Ms. Botin suggested that organisations holding the accounts of more than (for example) 50,000 people ought to be subject to some regulation to give API access to the consumer data. Not only banks, but everyone else should provide open APIs for access to customer data with the customer’s permission. This is what is being planned in Australia, where open banking is part of a wider approach to consumer data rights and there will indeed be a form of symmetry imposed by rules that prevent organisations from taking banking data without sharing their own data. If a social media company (for example) wants access to Australian’s banking data it must make its data available in a format determined by a Consumer Data Standards Body. (Note that these standards do not yet exist, and as I understand things the hope is that the industry will come forward with candidates.)
This sharing approach creates more of a level playing field by making it possible for banks to access the customer social graph but it would also encourage alternatives to services such as Instagram and Facebook to emerge.
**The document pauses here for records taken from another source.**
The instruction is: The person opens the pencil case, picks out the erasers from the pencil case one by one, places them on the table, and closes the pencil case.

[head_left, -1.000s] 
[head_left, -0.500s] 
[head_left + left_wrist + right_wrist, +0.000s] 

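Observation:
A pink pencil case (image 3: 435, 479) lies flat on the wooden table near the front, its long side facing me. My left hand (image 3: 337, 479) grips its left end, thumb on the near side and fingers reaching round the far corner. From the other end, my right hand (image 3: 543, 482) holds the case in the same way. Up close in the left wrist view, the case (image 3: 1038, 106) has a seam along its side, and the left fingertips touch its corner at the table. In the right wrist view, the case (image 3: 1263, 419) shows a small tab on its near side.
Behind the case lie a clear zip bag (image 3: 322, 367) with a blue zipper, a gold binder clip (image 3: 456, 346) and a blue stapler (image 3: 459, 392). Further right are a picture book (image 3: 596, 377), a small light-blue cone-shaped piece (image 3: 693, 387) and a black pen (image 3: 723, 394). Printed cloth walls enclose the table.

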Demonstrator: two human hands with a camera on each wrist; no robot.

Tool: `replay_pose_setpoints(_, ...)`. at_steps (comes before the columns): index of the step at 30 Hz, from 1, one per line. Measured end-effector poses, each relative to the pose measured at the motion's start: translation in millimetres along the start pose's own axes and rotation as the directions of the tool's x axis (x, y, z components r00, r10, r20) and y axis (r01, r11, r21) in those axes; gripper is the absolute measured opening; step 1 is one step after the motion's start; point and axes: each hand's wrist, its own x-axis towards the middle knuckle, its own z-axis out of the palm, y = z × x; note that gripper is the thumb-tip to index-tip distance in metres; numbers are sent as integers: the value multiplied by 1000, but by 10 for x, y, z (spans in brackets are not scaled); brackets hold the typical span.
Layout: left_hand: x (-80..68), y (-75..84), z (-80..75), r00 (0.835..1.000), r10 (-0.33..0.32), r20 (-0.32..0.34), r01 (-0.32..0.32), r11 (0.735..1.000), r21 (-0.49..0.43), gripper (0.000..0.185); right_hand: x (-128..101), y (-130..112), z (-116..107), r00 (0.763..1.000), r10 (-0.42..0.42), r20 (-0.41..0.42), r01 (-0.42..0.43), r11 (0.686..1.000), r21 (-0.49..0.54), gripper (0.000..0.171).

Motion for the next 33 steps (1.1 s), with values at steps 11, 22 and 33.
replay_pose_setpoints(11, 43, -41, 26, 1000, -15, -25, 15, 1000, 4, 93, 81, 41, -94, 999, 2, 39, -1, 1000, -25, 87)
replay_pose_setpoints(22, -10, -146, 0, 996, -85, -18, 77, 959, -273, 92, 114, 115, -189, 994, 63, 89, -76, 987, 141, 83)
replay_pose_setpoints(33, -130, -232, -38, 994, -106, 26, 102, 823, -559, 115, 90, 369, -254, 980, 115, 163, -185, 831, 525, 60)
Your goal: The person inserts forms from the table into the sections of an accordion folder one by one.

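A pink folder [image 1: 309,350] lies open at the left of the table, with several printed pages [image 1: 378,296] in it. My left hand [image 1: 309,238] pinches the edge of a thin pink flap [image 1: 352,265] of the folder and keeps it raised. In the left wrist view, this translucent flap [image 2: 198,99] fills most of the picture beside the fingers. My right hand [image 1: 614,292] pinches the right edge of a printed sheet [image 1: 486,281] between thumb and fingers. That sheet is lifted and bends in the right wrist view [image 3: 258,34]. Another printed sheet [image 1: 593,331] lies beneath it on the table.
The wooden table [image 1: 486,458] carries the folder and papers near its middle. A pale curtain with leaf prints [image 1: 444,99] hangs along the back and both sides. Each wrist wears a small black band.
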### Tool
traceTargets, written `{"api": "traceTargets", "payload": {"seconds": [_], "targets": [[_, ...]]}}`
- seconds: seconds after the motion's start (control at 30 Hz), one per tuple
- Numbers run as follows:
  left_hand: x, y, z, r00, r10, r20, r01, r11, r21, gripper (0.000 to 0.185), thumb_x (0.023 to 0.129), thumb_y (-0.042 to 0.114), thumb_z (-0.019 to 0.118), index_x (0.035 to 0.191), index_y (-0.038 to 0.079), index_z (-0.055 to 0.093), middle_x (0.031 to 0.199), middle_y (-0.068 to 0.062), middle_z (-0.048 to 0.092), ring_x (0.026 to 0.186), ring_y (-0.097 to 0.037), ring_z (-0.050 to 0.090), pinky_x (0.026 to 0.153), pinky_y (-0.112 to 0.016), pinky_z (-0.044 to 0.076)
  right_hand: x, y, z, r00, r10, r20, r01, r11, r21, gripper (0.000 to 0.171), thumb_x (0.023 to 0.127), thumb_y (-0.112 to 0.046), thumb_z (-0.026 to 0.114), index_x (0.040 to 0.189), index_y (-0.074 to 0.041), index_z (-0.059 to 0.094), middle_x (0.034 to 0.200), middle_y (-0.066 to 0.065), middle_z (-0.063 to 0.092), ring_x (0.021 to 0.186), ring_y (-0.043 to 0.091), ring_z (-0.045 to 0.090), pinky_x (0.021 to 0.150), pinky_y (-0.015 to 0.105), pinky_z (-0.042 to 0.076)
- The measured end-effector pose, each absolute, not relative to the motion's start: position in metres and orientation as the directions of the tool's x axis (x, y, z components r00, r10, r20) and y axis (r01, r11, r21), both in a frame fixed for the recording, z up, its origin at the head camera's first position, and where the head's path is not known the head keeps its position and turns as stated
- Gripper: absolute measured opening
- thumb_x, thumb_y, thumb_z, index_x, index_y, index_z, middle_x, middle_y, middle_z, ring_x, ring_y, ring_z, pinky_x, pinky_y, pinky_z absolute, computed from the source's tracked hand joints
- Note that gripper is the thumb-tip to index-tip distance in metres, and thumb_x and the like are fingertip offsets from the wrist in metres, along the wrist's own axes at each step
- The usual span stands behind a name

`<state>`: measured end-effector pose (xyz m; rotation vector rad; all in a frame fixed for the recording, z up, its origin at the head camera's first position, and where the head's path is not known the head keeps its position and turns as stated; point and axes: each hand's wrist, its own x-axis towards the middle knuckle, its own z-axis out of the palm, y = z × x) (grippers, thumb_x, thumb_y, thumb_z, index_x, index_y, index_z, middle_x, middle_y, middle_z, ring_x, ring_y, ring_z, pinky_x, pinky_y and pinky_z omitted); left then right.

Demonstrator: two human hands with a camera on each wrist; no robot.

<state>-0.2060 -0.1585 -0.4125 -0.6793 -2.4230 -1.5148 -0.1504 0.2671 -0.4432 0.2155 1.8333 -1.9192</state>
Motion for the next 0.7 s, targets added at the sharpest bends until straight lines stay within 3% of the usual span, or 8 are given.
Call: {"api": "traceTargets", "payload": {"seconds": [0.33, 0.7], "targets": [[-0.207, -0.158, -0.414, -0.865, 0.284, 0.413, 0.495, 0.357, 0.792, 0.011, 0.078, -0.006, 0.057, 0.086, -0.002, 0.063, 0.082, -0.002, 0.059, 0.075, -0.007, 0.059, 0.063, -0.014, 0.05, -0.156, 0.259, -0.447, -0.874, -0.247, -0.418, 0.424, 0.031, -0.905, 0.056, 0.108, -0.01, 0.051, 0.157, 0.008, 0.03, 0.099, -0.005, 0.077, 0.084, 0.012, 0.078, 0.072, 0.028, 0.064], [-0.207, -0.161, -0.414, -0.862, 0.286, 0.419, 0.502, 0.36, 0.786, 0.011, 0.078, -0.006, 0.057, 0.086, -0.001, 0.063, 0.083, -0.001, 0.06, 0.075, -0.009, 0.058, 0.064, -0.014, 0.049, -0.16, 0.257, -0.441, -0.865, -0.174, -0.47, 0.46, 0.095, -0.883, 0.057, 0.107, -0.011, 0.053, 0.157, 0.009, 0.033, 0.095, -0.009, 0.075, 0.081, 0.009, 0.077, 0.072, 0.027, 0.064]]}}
If I decide I like another chat service better than WhatApp but all of my friends are on WhatsApp, it will never get off the ground. On the other hand, if I can give it access to my WhatsApp contacts and messages then WhatsApp will have real competition.
This is approach would not stop Facebook and Google and the other from storing my data but it would stop them from hoarding it to the exclusion of competitors. As Jeni Tennison wrote for the ODI in June, a good outcome would be for “data portability to encourage and facilitate competition at a layer above these data stewards, amongst the applications that provide direct value to people”, just as the regulators hope customer-focused fintechs will do using the resource of data from the banks (who are, I think, a good example of data stewards). Making this data accessible via API would be an excellent way to obtain such an outcome.
It seems to me that this might kill two birds with one stone: it would make it easier for competitors to the internet giants to emerge and might lead to a creative rebalancing of the relationship between the financial sector and the internet sector. Instead of turning back to the 19th and 20th century anti-trust remedies against monopolies in railroads and steel and telecoms, perhaps open banking adumbrates a model for the 21st century anti-trust remedy against all oligopolies in data, relationships and reputation.